More information will be coming soon. Check the Wiki for updates.

Thanks from

Kim Marshall
Mark Moseley
Ashley Morris
Maitri Venkat-Ramani
Lisa Palumbo
Peter Athas
Jeffrey B.
Morwen Madrigal
Alan Gutierrez
Ray Shea
George Williams IV
and Blake Haney

bayoustjohndavid said...

O.K., please stop debating whether the doctor's actions were justifiable, if she euthanize the patients. I haven't seen anybody get sucked into yet, but some people are getting close. It's seems presumptuous, and it's certainly premature. Also, no reasonable person wants to turn it into another Schiavo-type debate.
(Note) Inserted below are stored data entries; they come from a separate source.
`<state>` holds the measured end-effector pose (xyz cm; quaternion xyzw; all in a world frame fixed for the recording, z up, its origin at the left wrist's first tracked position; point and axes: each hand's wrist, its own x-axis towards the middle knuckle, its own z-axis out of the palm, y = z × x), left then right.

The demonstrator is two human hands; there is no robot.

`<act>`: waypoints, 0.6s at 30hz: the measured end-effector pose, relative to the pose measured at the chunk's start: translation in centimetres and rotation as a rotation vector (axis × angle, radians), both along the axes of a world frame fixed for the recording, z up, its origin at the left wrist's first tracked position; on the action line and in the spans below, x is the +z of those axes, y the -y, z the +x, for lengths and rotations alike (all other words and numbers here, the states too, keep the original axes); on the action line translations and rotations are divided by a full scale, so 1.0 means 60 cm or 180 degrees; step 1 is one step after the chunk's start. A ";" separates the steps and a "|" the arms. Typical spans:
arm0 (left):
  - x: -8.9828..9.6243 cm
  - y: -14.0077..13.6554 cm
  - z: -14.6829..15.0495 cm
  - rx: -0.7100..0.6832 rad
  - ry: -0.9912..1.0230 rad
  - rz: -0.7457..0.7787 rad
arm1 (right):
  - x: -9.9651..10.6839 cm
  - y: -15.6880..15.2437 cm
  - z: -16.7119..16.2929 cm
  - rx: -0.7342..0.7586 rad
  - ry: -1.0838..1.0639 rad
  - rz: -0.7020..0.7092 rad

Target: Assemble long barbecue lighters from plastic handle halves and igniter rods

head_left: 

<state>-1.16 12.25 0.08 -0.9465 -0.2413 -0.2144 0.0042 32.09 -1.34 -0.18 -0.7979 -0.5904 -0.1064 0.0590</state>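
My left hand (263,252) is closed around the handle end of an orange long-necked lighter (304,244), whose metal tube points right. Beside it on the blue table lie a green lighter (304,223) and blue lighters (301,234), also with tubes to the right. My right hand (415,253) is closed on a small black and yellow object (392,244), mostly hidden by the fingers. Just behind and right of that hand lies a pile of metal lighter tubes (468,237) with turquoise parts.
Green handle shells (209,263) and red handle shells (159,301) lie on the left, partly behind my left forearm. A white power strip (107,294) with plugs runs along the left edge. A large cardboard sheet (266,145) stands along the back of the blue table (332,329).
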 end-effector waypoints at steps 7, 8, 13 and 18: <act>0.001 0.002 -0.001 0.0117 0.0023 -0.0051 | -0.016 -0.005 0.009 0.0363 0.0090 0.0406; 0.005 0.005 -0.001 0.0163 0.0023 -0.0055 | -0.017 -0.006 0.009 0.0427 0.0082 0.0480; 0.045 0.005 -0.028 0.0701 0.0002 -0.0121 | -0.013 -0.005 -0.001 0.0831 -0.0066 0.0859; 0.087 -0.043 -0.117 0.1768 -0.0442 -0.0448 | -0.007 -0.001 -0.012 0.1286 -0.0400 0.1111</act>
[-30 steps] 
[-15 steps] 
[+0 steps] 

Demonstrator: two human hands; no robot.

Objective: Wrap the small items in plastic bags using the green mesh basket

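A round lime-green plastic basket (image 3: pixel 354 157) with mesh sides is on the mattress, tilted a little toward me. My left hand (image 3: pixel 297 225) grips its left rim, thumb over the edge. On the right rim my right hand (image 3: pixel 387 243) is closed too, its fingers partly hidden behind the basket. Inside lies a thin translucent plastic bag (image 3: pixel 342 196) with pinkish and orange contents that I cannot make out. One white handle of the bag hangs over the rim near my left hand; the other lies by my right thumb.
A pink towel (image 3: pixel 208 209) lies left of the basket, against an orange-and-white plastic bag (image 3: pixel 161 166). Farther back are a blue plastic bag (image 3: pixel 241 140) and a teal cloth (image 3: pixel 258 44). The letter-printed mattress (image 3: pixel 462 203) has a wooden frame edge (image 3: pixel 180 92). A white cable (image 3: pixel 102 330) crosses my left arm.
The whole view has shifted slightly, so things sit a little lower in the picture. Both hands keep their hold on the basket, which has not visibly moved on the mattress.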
Diane, can I ask what liberal bloggers you're talking about. I just did a quick check of the few local ones that have been around that long (that I know of) and couldn't find any image. The New Orleans Democrats that I know have always considered him a worm of a human being who was somehow sucessful at being a snake of a politician.

Diane said...

The swarm of posters and bloggers at Democratic Underground (including those from Louisiana), which I think is the largest liberal gathering on the Web, was ecstatic over his election.

Jean Lafitte said...

Even if we assume -- and it's a big assumption -- that those three did exactly what Foti says they did, I'd like to know why he thinks he could ever persuade a New Orleans jury to convict them.

Anonymous said...

All of these wonderful cases (sarcasm!) will only hurt those in need in the future. If this case results in conviction of the doctor and his staff, then i can guarantee you that, IF THIS KATRINA SITUATION happens again, then you will see NO ONE staying behind. No doctors. No nurses. Hell, the medical staff would rather be fired from hospital for leaving rather than seeing their whole career (& license) go up in flames for doing an ethical act.

Bottom line: i hate to be a patient of a Katrina-like disaster in the future.